Our dietary choices have a great impact on our carbon footprint, with scientists estimating our food system to contribute between 19 and 29% of global anthropogenic greenhouse gas (GHG) emissions [i]. Many factors, such as farm size, use of fertilisers, length of transportation routes, the amount of processing and importantly land use change have an influence on the carbon content of every food item. The large variations both between and within different food items is one of the major findings of a comprehensive meta-analysis on the environmental impact of various types of food performed by Poore and Nemecek (2018) [ii]. For instance, the average emissions associated with 100g of protein from beef are more than 30 times the emissions from 100g of protein from peas. At the same time, the authors found that the impact of one kilogram of beef can vary by up to a factor of 50. Therefore, the exact GHG emissions from food in general and specific food items in particular tend to be very hard to estimate. Chances are that if you find two sources that attach the same amount of GHG emissions to one kilogram of a specific food item, they are the same source. So if you find yourself confused or even a bit frustrated when trying to figure out sustainable food choices, you’re not at fault. But while it is difficult to estimate the exact carbon footprint of each one of our meals, there are some widely accepted ways that can certainly reduce the carbon footprint of our diets:
- Eating less animal products: As covered extensively in this blog post, animal products, and especially ruminant meat, are associated with much higher emissions compared to plant-based foods. Thus, even slightly reducing consumption of meat and dairy products can reduce the carbon footprint of our diets significantly.

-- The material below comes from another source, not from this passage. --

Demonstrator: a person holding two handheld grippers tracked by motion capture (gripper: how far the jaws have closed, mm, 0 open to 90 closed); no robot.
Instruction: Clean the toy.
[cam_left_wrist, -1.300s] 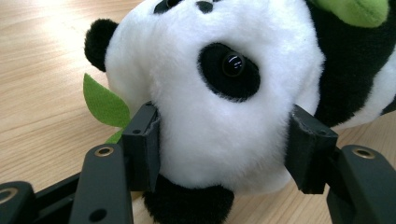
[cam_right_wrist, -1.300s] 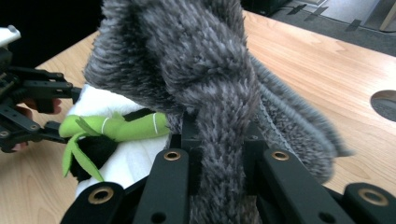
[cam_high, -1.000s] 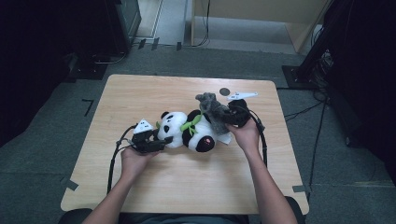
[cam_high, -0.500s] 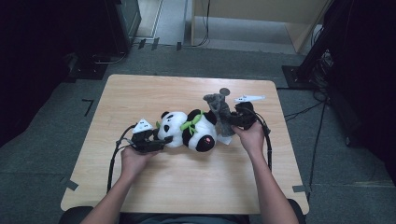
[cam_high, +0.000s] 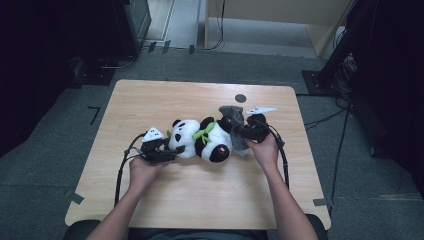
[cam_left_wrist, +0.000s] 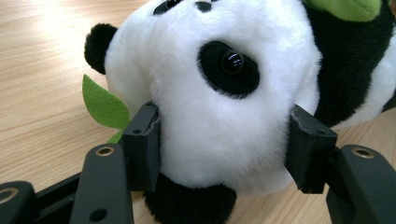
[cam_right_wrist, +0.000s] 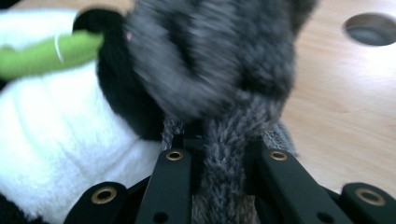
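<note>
A black-and-white panda plush (cam_high: 202, 142) lies on its side in the middle of the wooden table (cam_high: 165, 100), with a green scarf (cam_high: 204, 132) at its neck. My left gripper (cam_high: 169, 150) is shut on the panda's head (cam_left_wrist: 219, 107), and both pads (cam_left_wrist: 145, 144) press into the white fur. A green leaf (cam_left_wrist: 103, 105) sticks out beside the left pad. My right gripper (cam_high: 245, 132) is shut on a thin furry part of a grey plush toy (cam_high: 231, 117). The grey plush toy (cam_right_wrist: 219, 60) rests against the panda's back, with my right gripper (cam_right_wrist: 219, 161) below it.
A round hole (cam_high: 240, 98) is cut in the table behind the toys, also seen as a hole (cam_right_wrist: 371, 28) at the upper right. Cables trail from both grippers toward the table's near edge. Dark equipment stands on the floor around the table.
My right gripper has sunk toward the table with the grey plush, which now lies lower against the panda. The left gripper and the panda have stayed put.
</note>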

- Seasonal beats local: Many people think that eating local is good for the environment. While that makes sense intuitively (after all, transportation causes emissions), eating local should not be our top priority. For most foods, transportation only accounts for a small share of total emissions, as can be seen in the chart below [iii]. Local beef or lamb still have many times the footprint of other foods shipped from the other side of the world. Sometimes, a local product can even be more harmful for the environment than the same product from far away: For instance, tomatoes shipped to Austria from southern Spain have a much lower carbon footprint than tomatoes grown in heated greenhouses in Austria. [iv]

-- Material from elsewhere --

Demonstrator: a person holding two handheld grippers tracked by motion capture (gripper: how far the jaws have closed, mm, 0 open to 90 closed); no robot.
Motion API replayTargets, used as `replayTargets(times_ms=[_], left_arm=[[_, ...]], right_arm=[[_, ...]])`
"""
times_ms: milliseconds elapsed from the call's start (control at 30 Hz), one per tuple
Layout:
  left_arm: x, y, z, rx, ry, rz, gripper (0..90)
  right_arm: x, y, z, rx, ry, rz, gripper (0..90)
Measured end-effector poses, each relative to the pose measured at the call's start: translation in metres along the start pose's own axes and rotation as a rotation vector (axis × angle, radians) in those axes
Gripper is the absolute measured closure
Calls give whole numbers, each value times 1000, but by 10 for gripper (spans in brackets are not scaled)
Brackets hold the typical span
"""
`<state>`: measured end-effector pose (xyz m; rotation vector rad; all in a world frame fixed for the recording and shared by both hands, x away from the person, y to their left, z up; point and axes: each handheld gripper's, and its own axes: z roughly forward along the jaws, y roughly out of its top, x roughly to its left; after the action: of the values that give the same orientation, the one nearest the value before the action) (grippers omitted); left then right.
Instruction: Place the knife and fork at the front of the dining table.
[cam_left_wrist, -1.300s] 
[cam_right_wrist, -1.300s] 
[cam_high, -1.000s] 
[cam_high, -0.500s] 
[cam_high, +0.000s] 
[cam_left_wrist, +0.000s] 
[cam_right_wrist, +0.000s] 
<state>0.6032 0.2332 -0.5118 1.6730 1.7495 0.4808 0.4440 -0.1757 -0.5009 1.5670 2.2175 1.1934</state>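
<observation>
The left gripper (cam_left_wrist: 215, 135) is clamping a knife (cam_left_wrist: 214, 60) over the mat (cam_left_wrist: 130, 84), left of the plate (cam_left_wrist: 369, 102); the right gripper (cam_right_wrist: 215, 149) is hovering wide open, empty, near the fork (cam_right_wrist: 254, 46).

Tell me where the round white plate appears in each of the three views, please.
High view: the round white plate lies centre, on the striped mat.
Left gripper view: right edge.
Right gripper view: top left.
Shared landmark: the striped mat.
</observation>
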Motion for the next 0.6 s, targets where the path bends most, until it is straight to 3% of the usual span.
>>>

- Avoiding air-freighted food: That being said, transportation is an important factor for the impact of a small group of foods – those which are air-freighted. Unfortunately, to date there is no labelling requirement for air-freighted food, which can make it difficult to spot and avoid it. On the bright side, only very little food is air-freighted, typically highly perishable and expensive food items. For Austria, commonly air-freighted goods include tropical fruits such as papayas and pineapples, vegetables like green beans and asparagus from overseas as well as fresh fish from Africa, Asia or America. [v]
- Reducing food waste: Finally, reducing our food waste can greatly improve the environmental impact of our diets. A recent report of the UN environment programme estimates that 17% of global food production is wasted – 11% in households [vi]. Since food production is associated with large amounts of GHG emissions, reducing food waste can help make our diets eco-friendlier.
[i] Vermeulen, S. J., Campbell, B. M., & Ingram, J. S. (2012). Climate change and food systems. Annual review of environment and resources, 37, 195-222.
[ii] Poore, J., & Nemecek, T. (2018). Reducing food’s environmental impacts through producers and consumers. Science, 360(6392), 987-992.
[iv] Theurl, M. C., Haberl, H., Erb, K. H., & Lindenthal, T. (2014). Contrasted greenhouse gas emissions from local versus long-range tomato production. Agronomy for sustainable development, 34(3), 593-602.
[vi] United Nations Environment Programme (2021). Food Waste Index Report 2021. Nairobi.